Over the weekend I published my spring newsletter. Those of you who subscribe and who have had an opportunity to read the latest issue will know that the main article explores the options for infrared photography (including some that cost very little). As I was writing this it got me thinking that I wanted to shoot some Infrared film using my Hasselblad XPan which I haven’t used for about a year.
Choices for film are very limited these days so it was either Ilford SFX (which isn’t really a true infrared film) or Rollei IR400. I purchased a few rolls but realised I didn’t have a 49mm Infrared filter for the XPan lens, so needed to turn to eBay. I also realised I had sold my light meter thinking (incorrectly) that I wouldn’t need it again, so ended up needing to buy another.
Anyway, whilst searching for a 49mm Infrared filter (720nm strength) I also had a quick look for an 850nm Infrared filter and found quite a few. For anyone who is unfamiliar with these filters they will block out light with a wavelength shorter than the filter strength. For example a 720nm filter blocks light with a shorter wavelength, effectively blocking visible light but allowing infrared wavelengths through.
The reason for wanting a 52mm 850nm IR filter (which incidentally only cost £10 including postage) was so I could use it with my Infrared camera. When I had the camera converted to infrared I had a choice of having it fitted with either 720nm filter or an 850nm filter. The 850nm filter gives a more dramatic effect and can only be used to produce black and white images. I opted for the 720nm filter as this allows you to create some false colour effects. By using a screw in 850nm filter on the lens it’s like having my camera converted with the stronger filter.
When the new filters arrived I checked them. The 720nm filter made no difference to the IR camera but blocked the visible light from a standard (unconverted camera) so I knew it was a good filter.

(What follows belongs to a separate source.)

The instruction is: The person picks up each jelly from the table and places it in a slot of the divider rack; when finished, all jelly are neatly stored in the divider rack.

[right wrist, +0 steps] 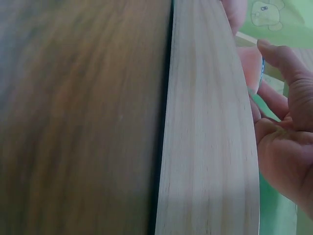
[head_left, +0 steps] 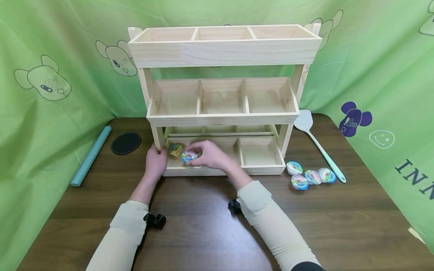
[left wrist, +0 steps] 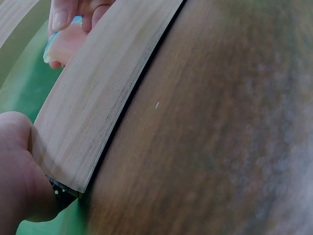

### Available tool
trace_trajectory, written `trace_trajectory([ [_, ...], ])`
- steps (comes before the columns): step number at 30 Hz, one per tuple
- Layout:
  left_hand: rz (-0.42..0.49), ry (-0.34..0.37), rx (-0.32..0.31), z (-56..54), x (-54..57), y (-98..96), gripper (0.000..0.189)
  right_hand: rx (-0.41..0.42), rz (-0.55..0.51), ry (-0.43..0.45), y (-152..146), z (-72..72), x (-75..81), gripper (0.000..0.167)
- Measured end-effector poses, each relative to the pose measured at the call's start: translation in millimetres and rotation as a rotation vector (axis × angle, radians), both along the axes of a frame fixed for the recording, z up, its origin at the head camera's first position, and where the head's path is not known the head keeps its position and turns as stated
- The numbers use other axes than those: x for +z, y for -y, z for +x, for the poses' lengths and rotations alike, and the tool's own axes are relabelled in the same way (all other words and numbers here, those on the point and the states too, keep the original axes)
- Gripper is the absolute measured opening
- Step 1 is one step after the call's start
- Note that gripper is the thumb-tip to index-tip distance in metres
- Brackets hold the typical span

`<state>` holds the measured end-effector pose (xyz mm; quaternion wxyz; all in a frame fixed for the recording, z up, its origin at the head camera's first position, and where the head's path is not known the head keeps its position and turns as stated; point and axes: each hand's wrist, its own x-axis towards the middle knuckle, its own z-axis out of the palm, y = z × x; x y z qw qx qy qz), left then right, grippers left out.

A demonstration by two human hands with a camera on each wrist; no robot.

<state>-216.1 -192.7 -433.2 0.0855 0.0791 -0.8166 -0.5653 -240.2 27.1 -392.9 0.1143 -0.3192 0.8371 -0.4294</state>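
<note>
A three-tier wooden rack (head_left: 223, 120) with divided bins stands at the back of the table. My right hand (head_left: 210, 154) pinches a jelly cup (head_left: 189, 156) with a blue-and-pink printed lid, over the bottom tier's left part. Its pale pink body (right wrist: 250, 68) shows between thumb and fingers in the right wrist view. A yellow-lidded jelly cup (head_left: 176, 149) lies inside that bin, left of the held one. With its fingers partly hidden, my left hand (head_left: 156, 162) grips the rack's lower left end. The left wrist view shows this hand (left wrist: 22, 171) against the end of the front board (left wrist: 102, 83).
Several jelly cups (head_left: 300, 182) lie together on the table right of the rack. Beside them is a pale blue spatula (head_left: 320, 145). To the left are a black round disc (head_left: 126, 143) and a light-blue stick (head_left: 91, 156). A green printed cloth (head_left: 68, 37) hangs behind.
</note>
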Motion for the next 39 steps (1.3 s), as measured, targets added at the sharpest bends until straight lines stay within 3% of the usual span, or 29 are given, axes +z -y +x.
trace_trajectory([
  [13,0.014,-0.003,0.004,0.2,-0.5,-0.2,0.048,-0.046,0.055,-0.022,12.5,-6.2,-1.0,0.052],
  [27,0.0,-0.002,0.012,-1.3,-1.9,0.8,0.045,-0.006,0.176,-0.112,24.6,-7.4,-0.2,0.049],
  [39,0.015,-0.009,0.01,-2.1,-3.0,0.4,0.046,0.013,0.233,-0.119,32.3,-9.9,-3.7,0.043],
])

The 850nm filter when attached to a lens on my infrared camera caused a loss of about 2 stops of light making it very usable for handheld shooting. It also caused a colour shift to blue in the image but this is probably because I didn’t bother setting a custom white balance. The blue tint was easily corrected during the RAW conversion.
Now here’s the interesting thing, when I used the 850nm filter on the infrared camera, although the shutter speed was slower by 2 stops, the image quality was better. I didn’t take sufficient images to check this out properly but across about 10 scenes, the 850nm images appeared to have sharper and finer detail in all cases. I can’t explain why as in fact I had expected the opposite to happen. I’m going to keep a close eye on this as the light starts to get stronger and better for shooting infrared.
2 thoughts on “Infrared Filters”
Did you ever use an external IR filter with your Canon 5D Mk 2? if so which one did you use? When you were searching around did you come across an 850nm version that would be good for my 5D? Also, where did you locate these filters please?
No, I never tried an IR filter with my 5D before I sold it. I wouldn’t expect it to work too well given it was one of Canon’s premier cameras and would have expected them to fit it with quite a strong IR filter. Based on this I would suggest trying it with a screw in filter on one of your lenses. Go for an IR720 as the stronger filter may just block too much light and make exposure almost impossible. The filter I bought was from Flying Photo and seems to be good quality as it made no difference to exposure times when used with my IR converted camera. Here is a link http://www.ebay.co.uk/itm/Pro-Quality-77mm-IR-Infrared-720nm-Filter-/141229823330?pt=UK_CamerasPhoto_CameraAccessories_CameraLensesFilters_JN&hash=item20e1f41562. I’m not sure what diameter your lenses are so you may need to search their range.